(What the task asks)
Copy the data below exactly.

(Data segment)
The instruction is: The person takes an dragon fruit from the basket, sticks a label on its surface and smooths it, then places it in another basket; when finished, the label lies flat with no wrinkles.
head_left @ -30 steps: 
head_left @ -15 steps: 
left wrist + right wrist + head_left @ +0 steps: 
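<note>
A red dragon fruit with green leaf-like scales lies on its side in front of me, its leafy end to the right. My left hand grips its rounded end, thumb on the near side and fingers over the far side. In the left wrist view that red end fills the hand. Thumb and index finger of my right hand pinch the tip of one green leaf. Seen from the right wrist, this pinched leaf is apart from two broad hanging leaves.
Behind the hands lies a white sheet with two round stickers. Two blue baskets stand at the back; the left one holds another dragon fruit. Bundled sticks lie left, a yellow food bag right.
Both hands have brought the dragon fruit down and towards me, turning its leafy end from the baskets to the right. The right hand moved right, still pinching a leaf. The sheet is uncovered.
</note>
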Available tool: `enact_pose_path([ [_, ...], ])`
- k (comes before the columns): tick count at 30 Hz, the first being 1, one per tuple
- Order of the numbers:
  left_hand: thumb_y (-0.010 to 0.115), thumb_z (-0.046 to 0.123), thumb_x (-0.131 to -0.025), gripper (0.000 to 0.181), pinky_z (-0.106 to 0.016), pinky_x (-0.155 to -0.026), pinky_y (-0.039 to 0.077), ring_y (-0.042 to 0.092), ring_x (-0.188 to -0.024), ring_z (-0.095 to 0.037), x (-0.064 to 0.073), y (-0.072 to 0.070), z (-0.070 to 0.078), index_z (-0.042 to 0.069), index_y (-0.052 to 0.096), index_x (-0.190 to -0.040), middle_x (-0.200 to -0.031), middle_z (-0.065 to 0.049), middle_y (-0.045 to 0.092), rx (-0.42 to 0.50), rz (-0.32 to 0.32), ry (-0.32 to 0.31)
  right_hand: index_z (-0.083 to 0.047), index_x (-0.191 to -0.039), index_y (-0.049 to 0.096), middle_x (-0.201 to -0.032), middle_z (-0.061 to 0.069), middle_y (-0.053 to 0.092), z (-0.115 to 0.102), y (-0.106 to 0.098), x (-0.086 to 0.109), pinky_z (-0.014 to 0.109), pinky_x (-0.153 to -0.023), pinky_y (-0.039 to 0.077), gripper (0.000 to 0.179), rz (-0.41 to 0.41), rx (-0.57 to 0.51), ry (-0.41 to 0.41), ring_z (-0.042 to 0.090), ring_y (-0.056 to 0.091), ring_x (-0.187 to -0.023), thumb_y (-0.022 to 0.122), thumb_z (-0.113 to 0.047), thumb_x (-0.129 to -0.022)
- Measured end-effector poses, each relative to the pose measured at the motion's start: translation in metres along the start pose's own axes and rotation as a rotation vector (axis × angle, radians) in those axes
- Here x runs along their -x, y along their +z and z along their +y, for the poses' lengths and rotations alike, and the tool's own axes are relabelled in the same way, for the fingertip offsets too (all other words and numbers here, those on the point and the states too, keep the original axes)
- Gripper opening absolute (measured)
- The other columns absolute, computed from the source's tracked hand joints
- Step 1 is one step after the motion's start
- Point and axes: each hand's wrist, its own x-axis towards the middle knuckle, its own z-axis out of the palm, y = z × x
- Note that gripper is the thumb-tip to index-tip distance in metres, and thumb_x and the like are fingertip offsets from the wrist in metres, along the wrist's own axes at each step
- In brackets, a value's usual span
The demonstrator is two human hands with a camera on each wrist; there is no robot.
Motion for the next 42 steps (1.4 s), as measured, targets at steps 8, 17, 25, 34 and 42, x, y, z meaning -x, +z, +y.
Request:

(Result of the exercise)
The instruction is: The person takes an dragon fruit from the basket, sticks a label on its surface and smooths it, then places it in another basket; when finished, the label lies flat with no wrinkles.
head_left @ -30 steps: 
head_left @ -15 steps: 
left wrist + right wrist + head_left @ +0 steps: 
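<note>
A red dragon fruit with green leaf-like scales lies on its side in front of me, its leafy end to the right. My left hand grips its rounded end, thumb on the near side and fingers over the far side. In the left wrist view that red end fills the hand. Thumb and index finger of my right hand pinch the tip of one green leaf. Seen from the right wrist, this pinched leaf is apart from two broad hanging leaves.
Behind the hands lies a white sheet with two round stickers. Two blue baskets stand at the back; the left one holds another dragon fruit. Bundled sticks lie left, a yellow food bag right.
Both hands have brought the dragon fruit down and towards me, turning its leafy end from the baskets to the right. The right hand moved right, still pinching a leaf. The sheet is uncovered.
</note>
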Available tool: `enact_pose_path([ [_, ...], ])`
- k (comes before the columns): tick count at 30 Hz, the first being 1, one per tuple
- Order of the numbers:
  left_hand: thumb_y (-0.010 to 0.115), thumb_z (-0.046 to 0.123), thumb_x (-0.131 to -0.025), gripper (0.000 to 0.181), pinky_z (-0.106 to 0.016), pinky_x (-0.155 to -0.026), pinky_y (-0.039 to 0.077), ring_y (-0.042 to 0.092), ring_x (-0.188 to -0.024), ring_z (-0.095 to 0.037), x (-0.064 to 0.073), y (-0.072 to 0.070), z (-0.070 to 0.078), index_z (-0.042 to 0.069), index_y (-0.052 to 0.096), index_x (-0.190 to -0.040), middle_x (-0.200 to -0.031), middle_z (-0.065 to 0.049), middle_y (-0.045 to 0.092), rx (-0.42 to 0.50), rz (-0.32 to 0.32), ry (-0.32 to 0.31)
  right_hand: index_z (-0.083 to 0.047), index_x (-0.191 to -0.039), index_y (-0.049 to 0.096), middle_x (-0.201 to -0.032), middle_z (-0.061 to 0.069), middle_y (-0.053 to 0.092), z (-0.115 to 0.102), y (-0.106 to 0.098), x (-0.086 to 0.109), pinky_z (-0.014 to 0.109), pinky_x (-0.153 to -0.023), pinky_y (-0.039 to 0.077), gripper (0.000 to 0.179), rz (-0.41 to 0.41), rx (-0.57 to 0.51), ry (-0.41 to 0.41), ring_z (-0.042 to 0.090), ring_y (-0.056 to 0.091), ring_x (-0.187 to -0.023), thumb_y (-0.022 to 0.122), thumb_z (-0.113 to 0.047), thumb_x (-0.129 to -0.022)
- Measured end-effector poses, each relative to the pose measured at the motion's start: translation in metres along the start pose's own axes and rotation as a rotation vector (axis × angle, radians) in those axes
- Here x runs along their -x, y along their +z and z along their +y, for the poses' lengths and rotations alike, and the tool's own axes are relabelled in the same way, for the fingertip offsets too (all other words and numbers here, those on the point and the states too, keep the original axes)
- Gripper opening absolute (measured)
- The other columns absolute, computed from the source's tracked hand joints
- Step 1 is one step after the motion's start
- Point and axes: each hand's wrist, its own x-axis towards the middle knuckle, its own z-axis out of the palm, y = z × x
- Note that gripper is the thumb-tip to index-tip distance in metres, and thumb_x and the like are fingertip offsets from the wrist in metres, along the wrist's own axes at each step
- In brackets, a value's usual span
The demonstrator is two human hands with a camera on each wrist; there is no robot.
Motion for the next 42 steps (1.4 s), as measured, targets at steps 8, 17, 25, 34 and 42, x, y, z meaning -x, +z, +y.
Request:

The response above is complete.